= Problem =
Here are the records. Write out exactly the lines between the one holding "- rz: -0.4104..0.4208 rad" and the one holding "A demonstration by", inclusive.

------ Given information

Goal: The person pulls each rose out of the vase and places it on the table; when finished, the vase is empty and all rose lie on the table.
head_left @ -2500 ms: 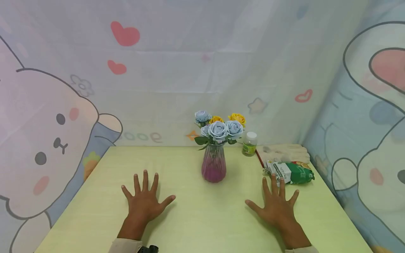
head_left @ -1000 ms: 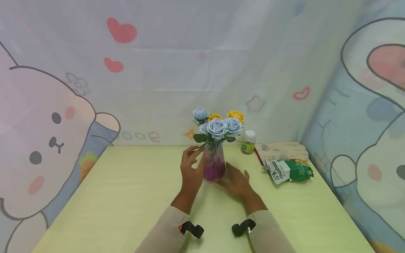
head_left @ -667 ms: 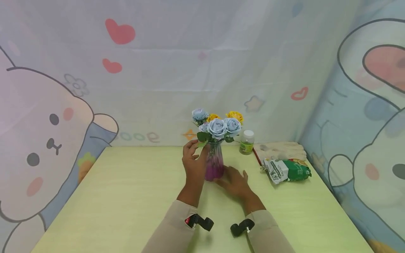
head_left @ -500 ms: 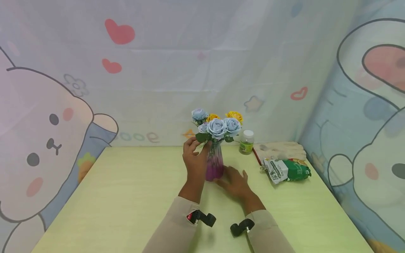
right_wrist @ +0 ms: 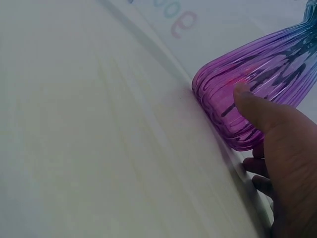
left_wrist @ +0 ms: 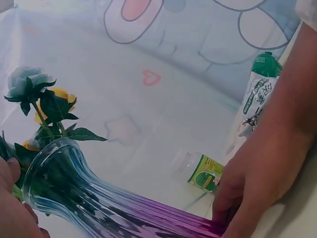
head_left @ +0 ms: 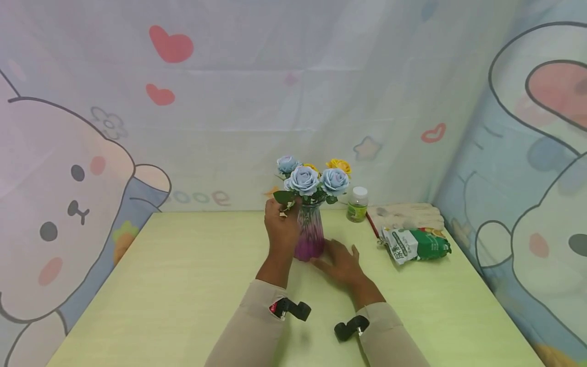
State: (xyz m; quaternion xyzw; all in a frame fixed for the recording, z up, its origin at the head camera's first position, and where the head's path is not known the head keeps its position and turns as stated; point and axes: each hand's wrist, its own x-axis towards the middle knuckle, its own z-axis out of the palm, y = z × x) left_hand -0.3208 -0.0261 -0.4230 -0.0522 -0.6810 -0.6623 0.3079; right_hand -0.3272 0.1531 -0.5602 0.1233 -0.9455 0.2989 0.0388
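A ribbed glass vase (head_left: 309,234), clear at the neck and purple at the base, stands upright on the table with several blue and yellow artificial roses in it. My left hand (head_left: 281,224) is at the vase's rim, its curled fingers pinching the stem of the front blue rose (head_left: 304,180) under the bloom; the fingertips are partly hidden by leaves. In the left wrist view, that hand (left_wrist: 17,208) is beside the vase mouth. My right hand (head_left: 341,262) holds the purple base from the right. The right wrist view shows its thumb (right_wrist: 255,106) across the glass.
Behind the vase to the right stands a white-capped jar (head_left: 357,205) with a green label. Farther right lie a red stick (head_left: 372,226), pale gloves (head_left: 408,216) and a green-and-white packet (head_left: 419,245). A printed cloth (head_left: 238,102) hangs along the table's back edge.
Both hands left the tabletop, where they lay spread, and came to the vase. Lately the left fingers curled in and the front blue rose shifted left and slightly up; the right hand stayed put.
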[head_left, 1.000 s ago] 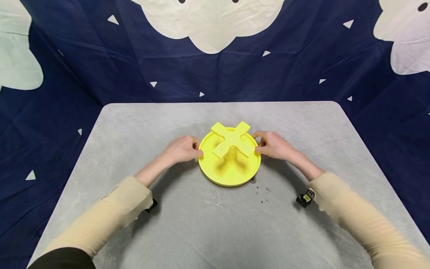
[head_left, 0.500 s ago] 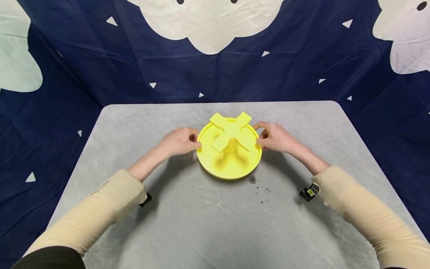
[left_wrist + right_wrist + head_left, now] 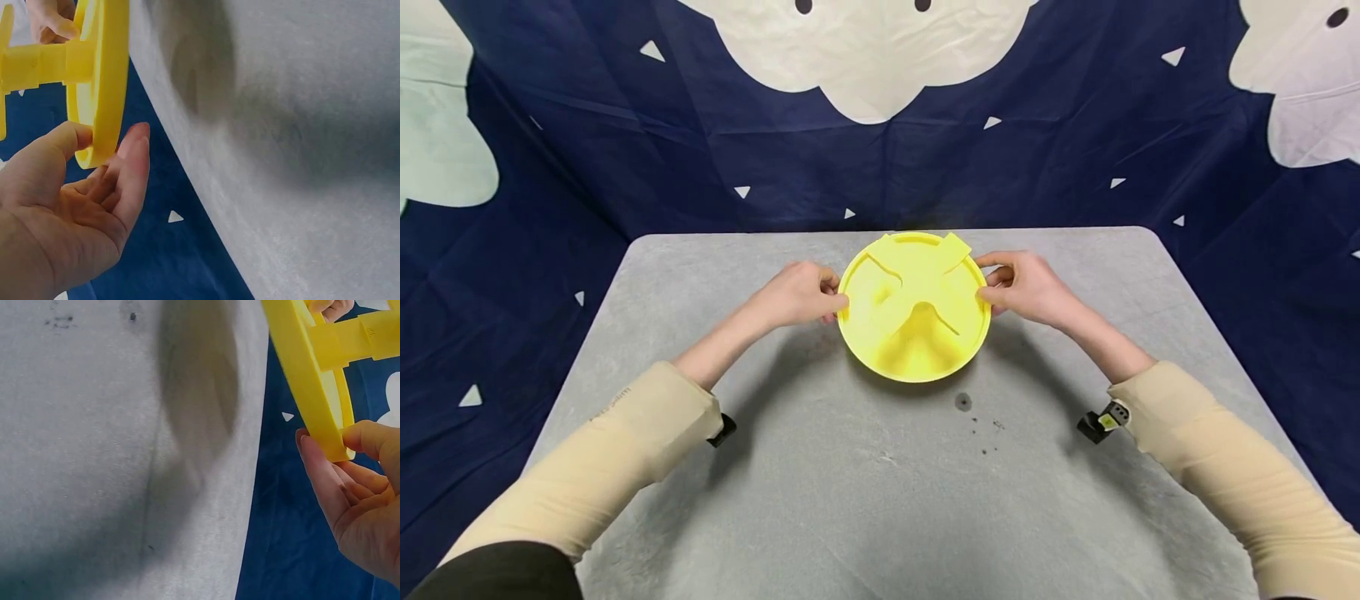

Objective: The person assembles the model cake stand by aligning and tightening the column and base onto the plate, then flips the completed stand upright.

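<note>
Between both hands is a yellow round dish (image 3: 887, 357) with a low rim, a central post (image 3: 47, 65) and a cross-shaped top (image 3: 920, 279). My left hand (image 3: 801, 293) pinches the rim on the left, thumb inside and fingers outside. On the opposite side my right hand (image 3: 1028, 287) pinches the rim in the same way. Both wrist views show the dish raised off the table and tilted, its shadow lying apart from it. In the head view the cross covers part of the dish's inner floor.
Beneath is a grey table (image 3: 850, 492) with rounded far corners. A round dark spot (image 3: 963, 402) and several small specks mark its surface near the dish. Dark blue cloth (image 3: 685, 150) with white cloud shapes hangs behind and at both sides.
Both hands have moved away from me toward the table's far edge, carrying the dish. The dish has tilted, so its inner face turns more toward the head camera. The dark spot is now uncovered.
</note>
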Action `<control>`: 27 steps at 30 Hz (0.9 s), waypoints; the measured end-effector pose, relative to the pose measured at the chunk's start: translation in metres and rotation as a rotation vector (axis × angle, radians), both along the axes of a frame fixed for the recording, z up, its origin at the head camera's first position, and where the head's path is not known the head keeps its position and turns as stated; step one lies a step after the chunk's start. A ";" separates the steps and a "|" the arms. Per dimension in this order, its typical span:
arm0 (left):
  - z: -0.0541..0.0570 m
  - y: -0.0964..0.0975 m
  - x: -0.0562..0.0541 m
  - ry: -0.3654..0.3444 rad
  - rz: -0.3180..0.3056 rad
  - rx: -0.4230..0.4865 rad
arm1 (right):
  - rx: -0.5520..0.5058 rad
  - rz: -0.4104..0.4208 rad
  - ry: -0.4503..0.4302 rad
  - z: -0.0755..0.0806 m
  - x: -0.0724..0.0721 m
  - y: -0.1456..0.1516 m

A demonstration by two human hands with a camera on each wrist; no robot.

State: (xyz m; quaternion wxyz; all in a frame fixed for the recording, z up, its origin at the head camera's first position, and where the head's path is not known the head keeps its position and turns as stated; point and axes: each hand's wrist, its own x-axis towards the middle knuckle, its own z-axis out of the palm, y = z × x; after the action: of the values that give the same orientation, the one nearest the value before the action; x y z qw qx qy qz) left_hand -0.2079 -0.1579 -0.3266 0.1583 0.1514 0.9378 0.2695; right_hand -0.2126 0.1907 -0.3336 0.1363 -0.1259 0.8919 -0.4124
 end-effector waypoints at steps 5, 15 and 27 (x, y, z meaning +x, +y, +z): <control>0.005 -0.001 -0.003 -0.025 -0.008 0.046 | -0.053 -0.017 -0.013 0.007 0.001 0.001; 0.014 -0.002 -0.002 0.046 0.016 0.158 | -0.079 -0.041 0.134 0.018 0.003 0.003; 0.024 -0.002 0.002 0.258 0.013 0.249 | -0.050 -0.083 0.382 0.021 0.009 0.005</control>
State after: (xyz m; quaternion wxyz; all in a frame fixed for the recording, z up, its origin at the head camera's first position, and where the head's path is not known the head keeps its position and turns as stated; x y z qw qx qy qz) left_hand -0.2055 -0.1595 -0.3025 0.0148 0.1968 0.9108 0.3627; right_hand -0.2038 0.1955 -0.3129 -0.0556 -0.1685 0.8954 -0.4084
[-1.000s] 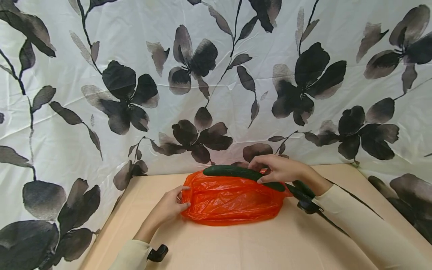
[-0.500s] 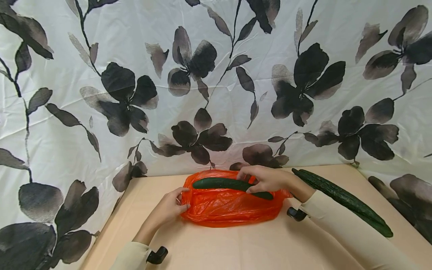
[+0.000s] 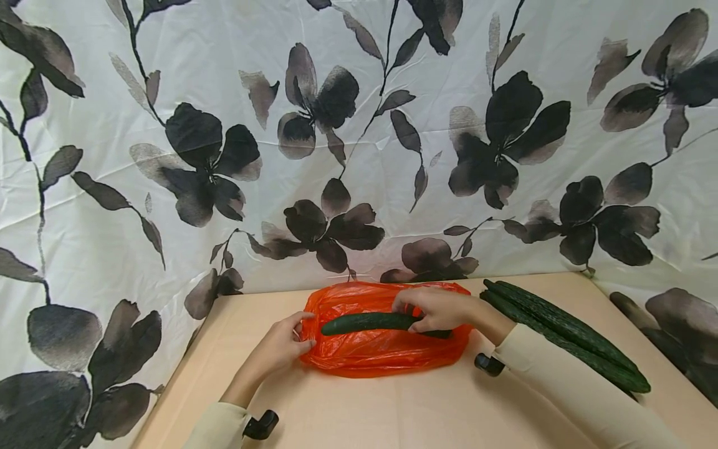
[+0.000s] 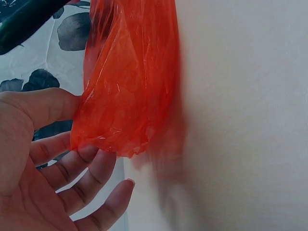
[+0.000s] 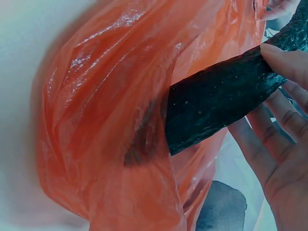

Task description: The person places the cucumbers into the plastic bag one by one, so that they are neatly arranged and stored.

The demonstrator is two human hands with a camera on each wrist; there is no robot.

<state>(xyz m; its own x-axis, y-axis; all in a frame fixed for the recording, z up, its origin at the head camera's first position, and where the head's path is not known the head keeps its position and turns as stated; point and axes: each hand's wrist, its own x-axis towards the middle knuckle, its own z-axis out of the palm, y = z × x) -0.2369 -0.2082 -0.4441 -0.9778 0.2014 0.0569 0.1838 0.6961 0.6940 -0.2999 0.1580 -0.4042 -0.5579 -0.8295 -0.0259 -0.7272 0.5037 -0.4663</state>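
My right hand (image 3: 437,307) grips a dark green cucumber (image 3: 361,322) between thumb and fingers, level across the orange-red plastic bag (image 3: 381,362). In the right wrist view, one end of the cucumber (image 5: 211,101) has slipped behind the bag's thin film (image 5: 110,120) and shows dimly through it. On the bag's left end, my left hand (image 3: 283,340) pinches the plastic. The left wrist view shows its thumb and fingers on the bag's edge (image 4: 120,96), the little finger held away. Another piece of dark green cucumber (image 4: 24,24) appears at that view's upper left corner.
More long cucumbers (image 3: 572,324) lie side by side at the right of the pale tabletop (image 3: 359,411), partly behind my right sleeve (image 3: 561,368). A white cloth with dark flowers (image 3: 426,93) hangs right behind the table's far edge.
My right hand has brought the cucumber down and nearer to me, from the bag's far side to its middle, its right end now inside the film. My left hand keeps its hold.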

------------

= Solution to this problem =
  - rz: -0.4104..0.4208 rad
  - ry: -0.4503..0.4302 rad
  - z: -0.0755..0.0806 m
  - x: -0.0724..0.0721 m
  - y: -0.1456..0.1516 m

A demonstration by two human hands with a camera on each wrist; no robot.

For this exercise, nothing further remains.